> **What needs to be done**
Go through the listing and state how many lines hold the string "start". Nothing else is needed.
++++++++++
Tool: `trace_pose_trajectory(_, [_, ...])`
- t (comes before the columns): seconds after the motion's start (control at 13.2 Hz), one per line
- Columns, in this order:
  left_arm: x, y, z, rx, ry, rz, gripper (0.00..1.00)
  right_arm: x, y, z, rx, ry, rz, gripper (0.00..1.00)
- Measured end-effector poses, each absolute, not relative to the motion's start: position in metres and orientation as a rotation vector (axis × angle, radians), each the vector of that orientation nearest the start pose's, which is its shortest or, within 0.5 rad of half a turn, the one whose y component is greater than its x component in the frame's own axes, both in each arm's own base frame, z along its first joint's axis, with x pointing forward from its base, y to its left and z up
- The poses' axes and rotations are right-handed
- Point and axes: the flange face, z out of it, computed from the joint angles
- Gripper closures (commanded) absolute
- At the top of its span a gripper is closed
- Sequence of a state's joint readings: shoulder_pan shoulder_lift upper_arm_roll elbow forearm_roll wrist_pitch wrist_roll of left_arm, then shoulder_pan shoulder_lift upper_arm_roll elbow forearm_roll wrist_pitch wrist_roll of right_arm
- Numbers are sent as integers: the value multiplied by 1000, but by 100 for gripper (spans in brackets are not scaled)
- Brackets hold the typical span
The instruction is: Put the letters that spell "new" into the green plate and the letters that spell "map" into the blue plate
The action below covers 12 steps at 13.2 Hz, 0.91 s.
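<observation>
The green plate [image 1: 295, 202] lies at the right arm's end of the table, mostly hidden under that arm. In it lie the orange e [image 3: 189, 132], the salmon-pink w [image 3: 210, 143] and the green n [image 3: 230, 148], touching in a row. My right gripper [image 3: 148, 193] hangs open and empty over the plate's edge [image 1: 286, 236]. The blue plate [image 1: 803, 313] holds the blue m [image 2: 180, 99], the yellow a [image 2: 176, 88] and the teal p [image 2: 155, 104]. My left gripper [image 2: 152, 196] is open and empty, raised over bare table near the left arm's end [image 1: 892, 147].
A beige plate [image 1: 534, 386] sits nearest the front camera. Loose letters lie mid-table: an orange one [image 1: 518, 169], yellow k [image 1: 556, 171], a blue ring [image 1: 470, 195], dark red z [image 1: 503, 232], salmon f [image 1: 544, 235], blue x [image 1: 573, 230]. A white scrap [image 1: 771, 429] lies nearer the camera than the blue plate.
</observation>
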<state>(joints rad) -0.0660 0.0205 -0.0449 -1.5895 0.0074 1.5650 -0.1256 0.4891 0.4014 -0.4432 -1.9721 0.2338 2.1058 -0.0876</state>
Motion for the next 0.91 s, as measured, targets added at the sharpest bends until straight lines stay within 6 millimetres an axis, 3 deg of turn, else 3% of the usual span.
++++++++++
> **Solution for this problem**
2